Electrician Apprenticeship Wage Progression: What You'll Actually Make
Quick Answer
As an electrician apprentice, you'll earn 40–60% of a journeyman's wage during your 4–5 year program, rising as you pass milestones. A typical apprentice starts at $15–20/hour in 2026, while journeymen earn $45–65+/hour depending on location and union status. Your total earnings by journeyman year grow exponentially—plan to bank 20–30% of income during low-wage years.
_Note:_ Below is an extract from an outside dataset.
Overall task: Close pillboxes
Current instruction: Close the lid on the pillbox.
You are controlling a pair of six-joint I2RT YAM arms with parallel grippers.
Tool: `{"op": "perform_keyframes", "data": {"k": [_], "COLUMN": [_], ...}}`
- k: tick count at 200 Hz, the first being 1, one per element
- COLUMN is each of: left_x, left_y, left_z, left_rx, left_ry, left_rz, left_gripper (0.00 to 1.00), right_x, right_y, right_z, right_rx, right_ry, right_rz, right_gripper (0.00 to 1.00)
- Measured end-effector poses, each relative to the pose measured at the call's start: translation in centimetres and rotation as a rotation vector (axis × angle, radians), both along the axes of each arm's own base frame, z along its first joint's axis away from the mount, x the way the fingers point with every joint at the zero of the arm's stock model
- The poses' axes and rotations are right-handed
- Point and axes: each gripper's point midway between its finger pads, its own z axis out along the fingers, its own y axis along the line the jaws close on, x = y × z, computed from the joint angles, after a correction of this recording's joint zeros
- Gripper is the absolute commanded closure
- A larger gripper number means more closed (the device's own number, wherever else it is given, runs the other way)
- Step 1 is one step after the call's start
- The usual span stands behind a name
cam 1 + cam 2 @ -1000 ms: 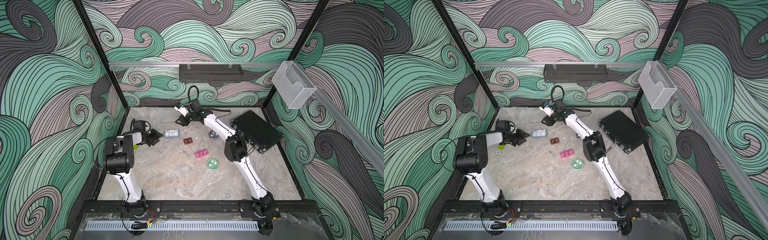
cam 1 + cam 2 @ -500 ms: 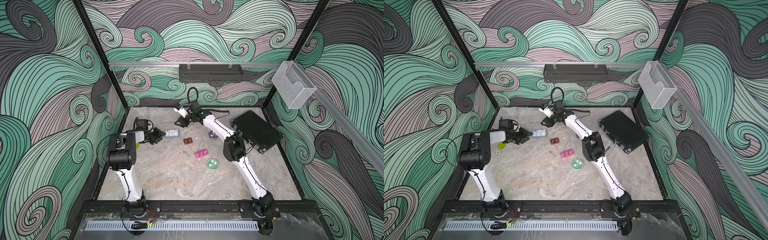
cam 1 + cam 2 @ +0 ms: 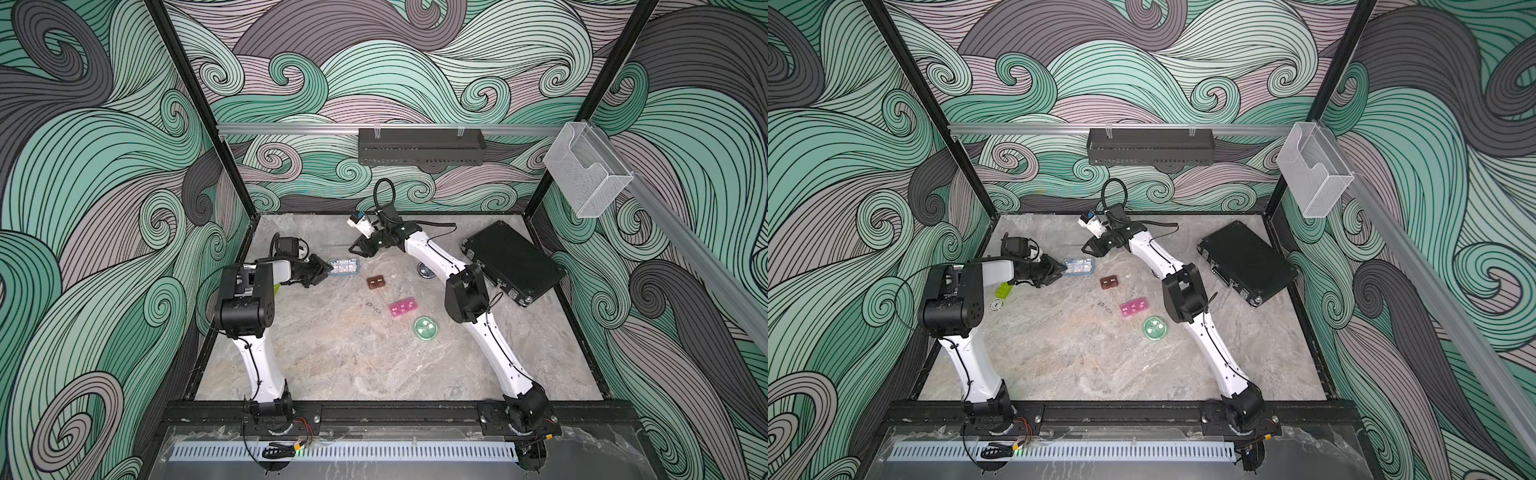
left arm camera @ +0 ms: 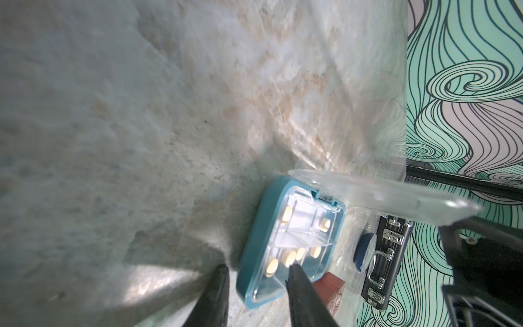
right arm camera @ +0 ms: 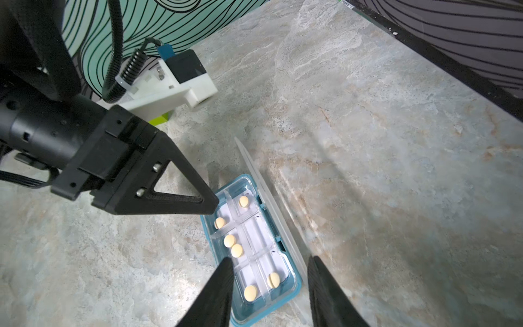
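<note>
Plastic, thin and light, probably skates | pale blue pillbox [image 5: 254, 249] at left gripper [image 4: 258, 269] tips, under right gripper [image 5: 270, 259] | both parted, gripping nothing | I'd push clear lid [image 4: 368, 194] near its free edge, base braced

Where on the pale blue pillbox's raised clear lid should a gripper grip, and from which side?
Probably the free long edge of the clear lid, from above: it stands roughly upright, hinged along one long side of the pale blue pillbox, so that thin edge is exposed.
</note>
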Motion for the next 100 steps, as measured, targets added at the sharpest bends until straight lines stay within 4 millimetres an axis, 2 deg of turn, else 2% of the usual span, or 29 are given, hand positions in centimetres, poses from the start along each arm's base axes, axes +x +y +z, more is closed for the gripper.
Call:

The Electrician Wage Ladder: 2026 Numbers
| Year | Apprenticeship Level | Hourly Wage | Annual (2,080 hrs) | Cumulative Earnings |
|---|---|---|---|---|
| Year 1 | Pre-apprentice/1st term | $15–22 | $31,200–45,760 | $31,200–45,760 |
| Year 2 | 2nd term | $20–28 | $41,600–58,240 | $72,800–104,000 |
| Year 3 | 3rd term | $25–35 | $52,000–72,800 | $124,800–176,800 |
| Year 4 | 4th term | $32–42 | $66,560–87,360 | $191,360–264,160 |
| Year 5 | Final year/test prep | $38–50 | $79,040–104,000 | $270,400–368,160 |
| Post-apprentice | Journeyman | $45–65+ | $93,600–135,200 | Baseline for life |
Key insight: Your wage roughly increases $5–8/hour per year of apprenticeship. Union apprentices tend to scale faster but start slightly lower; non-union apprentices may start higher but plateau sooner.
What Changes Each Year?
Your progression depends on clock hours (hands-on site work) and classroom hours (theory/safety). Most programs require 7,000–10,000 clock hours total, divided into annual tiers.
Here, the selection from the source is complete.